### [Work instruction]
First find the line with "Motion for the" in the entries below, then set down exactly every line through the line with "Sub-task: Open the", that line included.
━━ Exercise materials ━━
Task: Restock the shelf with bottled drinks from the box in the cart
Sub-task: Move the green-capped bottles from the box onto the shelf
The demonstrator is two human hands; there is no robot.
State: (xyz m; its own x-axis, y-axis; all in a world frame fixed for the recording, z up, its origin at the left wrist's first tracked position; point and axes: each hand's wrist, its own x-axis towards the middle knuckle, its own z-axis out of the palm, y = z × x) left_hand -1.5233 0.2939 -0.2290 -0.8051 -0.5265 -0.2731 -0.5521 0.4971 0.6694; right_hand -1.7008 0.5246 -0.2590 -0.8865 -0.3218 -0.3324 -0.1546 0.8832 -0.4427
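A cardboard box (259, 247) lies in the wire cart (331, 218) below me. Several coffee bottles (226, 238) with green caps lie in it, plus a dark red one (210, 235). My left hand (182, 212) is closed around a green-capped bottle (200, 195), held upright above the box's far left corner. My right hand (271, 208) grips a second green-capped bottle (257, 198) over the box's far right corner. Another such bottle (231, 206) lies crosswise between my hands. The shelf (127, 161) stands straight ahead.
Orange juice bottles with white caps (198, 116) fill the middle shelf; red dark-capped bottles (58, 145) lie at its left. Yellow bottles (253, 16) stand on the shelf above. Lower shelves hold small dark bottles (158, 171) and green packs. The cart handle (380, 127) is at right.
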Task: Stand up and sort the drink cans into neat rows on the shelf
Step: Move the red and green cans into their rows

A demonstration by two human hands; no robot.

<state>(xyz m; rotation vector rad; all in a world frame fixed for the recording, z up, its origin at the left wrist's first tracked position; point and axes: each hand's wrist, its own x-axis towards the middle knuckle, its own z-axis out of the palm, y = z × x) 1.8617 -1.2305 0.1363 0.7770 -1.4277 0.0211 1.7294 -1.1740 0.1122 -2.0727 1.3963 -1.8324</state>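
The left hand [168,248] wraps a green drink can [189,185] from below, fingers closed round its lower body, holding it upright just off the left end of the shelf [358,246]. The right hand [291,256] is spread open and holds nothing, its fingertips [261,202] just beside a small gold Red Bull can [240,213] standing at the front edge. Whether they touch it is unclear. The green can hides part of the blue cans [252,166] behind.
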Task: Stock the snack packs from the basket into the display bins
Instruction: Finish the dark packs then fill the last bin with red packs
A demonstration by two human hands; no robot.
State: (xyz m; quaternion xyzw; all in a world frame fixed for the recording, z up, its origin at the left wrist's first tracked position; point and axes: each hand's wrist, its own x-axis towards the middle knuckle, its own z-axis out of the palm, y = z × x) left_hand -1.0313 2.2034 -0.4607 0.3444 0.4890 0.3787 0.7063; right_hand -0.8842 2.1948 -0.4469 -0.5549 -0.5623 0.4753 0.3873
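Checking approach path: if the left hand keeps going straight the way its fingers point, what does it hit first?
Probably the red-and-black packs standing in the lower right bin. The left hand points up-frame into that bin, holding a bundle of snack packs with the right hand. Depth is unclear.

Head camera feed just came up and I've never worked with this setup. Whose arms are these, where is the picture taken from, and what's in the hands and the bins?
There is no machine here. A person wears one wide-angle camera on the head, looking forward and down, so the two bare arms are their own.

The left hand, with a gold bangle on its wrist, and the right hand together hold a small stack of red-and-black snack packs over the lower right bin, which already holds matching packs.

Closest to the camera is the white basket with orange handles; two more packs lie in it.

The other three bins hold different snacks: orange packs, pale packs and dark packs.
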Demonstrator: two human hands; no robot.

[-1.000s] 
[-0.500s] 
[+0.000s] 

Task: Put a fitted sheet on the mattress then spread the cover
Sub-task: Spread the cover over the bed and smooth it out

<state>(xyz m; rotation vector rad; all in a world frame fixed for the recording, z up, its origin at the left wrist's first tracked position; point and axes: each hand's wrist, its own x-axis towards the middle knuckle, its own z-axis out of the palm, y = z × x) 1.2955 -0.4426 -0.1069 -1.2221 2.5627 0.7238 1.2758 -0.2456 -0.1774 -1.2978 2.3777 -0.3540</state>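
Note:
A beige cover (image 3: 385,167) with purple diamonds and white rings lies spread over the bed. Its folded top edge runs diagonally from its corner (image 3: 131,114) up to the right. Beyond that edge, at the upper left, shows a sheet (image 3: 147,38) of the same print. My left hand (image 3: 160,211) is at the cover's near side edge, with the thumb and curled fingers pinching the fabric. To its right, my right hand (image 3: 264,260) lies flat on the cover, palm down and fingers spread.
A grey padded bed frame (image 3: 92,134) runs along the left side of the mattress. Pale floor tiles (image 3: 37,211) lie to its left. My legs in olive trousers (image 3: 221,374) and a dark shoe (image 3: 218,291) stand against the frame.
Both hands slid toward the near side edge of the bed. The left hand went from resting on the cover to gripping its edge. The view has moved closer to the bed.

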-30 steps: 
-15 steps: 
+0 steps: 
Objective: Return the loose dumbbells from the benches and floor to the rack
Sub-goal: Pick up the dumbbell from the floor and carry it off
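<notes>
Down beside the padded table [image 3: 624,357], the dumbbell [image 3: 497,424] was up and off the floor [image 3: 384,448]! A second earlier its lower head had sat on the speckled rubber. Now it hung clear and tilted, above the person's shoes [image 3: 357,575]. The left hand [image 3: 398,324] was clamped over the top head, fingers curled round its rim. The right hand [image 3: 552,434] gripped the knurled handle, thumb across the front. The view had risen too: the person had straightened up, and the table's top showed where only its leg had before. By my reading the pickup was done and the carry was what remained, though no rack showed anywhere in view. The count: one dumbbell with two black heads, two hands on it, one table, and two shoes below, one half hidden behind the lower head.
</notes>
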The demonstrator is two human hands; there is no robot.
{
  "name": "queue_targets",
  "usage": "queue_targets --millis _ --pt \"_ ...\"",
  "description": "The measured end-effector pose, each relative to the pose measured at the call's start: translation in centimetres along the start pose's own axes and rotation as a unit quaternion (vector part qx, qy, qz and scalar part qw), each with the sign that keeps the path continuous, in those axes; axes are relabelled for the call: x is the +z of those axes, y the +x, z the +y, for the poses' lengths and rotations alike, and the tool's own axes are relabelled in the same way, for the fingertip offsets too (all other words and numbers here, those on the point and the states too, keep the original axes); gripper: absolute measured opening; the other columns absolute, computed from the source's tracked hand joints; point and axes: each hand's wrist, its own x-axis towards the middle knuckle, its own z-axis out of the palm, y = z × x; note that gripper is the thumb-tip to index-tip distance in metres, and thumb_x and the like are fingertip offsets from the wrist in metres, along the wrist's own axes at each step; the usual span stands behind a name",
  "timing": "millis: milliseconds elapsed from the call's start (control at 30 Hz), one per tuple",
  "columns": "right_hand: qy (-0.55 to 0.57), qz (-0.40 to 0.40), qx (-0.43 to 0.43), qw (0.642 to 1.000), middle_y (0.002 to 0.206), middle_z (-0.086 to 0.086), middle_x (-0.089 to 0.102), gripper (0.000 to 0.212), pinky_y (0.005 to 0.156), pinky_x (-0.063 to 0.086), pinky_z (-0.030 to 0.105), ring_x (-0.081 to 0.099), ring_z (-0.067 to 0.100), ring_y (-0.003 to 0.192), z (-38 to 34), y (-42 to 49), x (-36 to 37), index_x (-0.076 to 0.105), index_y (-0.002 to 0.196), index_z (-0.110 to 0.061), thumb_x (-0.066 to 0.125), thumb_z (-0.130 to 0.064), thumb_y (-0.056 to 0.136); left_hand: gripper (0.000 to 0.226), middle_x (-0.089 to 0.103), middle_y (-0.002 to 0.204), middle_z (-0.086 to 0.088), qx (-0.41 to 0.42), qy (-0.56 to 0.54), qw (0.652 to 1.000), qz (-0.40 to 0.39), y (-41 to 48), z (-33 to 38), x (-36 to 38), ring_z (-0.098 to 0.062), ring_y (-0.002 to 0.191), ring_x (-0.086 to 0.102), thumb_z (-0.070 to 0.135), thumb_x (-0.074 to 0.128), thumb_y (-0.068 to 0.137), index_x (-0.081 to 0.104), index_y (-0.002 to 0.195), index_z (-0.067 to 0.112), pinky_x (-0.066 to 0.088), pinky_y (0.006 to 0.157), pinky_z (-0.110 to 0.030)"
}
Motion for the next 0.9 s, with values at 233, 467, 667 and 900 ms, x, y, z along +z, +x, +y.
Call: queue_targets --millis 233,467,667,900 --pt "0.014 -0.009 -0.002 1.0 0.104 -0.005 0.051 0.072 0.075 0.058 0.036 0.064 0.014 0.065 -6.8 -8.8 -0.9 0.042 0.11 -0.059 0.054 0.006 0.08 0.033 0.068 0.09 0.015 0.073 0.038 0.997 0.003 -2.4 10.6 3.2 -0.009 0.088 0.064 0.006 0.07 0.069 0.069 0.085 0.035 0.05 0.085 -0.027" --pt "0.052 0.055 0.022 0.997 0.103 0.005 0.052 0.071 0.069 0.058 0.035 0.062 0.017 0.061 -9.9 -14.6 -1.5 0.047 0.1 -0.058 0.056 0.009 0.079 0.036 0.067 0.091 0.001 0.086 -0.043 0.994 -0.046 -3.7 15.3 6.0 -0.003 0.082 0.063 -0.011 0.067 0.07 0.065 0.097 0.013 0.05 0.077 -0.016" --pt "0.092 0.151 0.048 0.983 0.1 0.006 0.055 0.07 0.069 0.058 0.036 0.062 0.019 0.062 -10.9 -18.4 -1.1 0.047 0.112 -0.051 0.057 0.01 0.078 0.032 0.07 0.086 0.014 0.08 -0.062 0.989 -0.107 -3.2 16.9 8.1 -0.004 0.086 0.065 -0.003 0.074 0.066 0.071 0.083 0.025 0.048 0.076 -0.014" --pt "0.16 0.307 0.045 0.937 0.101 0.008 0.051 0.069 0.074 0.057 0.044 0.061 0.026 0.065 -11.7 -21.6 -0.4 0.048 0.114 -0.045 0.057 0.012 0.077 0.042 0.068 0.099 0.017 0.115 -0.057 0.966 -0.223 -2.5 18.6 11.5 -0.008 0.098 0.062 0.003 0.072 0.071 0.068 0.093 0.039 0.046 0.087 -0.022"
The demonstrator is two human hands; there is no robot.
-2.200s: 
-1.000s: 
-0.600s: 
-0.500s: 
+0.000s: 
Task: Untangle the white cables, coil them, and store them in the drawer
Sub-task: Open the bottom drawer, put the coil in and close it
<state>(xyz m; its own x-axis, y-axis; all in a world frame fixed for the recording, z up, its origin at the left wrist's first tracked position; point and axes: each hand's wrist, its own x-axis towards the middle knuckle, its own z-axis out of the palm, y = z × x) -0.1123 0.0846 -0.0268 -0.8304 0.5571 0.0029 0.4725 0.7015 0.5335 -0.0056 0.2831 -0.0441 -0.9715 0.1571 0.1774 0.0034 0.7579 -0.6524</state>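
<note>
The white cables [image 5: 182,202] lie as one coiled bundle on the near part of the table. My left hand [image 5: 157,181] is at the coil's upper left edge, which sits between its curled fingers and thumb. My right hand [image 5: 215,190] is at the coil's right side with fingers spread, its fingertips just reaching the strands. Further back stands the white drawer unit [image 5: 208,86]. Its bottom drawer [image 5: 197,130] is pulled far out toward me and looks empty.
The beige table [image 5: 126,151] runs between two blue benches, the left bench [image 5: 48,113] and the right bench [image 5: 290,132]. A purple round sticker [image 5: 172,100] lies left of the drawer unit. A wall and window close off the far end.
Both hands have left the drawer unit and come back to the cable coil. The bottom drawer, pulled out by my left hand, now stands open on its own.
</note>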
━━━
### [Solution for this task]
Motion for the next 0.9 s, with values at 233, 467, 667 and 900 ms, x, y, z along +z, +x, +y.
Call: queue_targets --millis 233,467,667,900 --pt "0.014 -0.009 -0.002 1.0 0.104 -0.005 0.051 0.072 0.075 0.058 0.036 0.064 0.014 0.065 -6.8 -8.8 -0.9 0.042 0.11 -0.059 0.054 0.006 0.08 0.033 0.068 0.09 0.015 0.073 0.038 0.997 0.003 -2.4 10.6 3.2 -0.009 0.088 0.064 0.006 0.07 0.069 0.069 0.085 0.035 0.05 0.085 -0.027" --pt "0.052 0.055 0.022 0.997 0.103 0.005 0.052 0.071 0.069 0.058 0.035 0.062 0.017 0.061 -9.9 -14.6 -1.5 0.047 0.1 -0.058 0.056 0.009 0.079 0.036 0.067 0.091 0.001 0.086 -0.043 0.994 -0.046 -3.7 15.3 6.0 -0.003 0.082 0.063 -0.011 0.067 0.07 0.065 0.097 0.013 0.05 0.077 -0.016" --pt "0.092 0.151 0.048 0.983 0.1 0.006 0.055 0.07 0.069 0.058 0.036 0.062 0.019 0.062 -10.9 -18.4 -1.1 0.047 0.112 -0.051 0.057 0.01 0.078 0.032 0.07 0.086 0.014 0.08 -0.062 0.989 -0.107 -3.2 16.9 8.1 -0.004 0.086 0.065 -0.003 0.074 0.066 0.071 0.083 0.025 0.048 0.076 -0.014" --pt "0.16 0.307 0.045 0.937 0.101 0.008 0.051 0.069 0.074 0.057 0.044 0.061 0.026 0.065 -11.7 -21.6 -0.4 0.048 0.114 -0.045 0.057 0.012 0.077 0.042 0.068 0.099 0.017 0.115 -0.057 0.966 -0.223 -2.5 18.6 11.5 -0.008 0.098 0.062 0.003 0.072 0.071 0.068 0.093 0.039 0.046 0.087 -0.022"
The demonstrator is two human hands; there is no robot.
-2.200s: 
-1.000s: 
-0.600s: 
-0.500s: 
+0.000s: 
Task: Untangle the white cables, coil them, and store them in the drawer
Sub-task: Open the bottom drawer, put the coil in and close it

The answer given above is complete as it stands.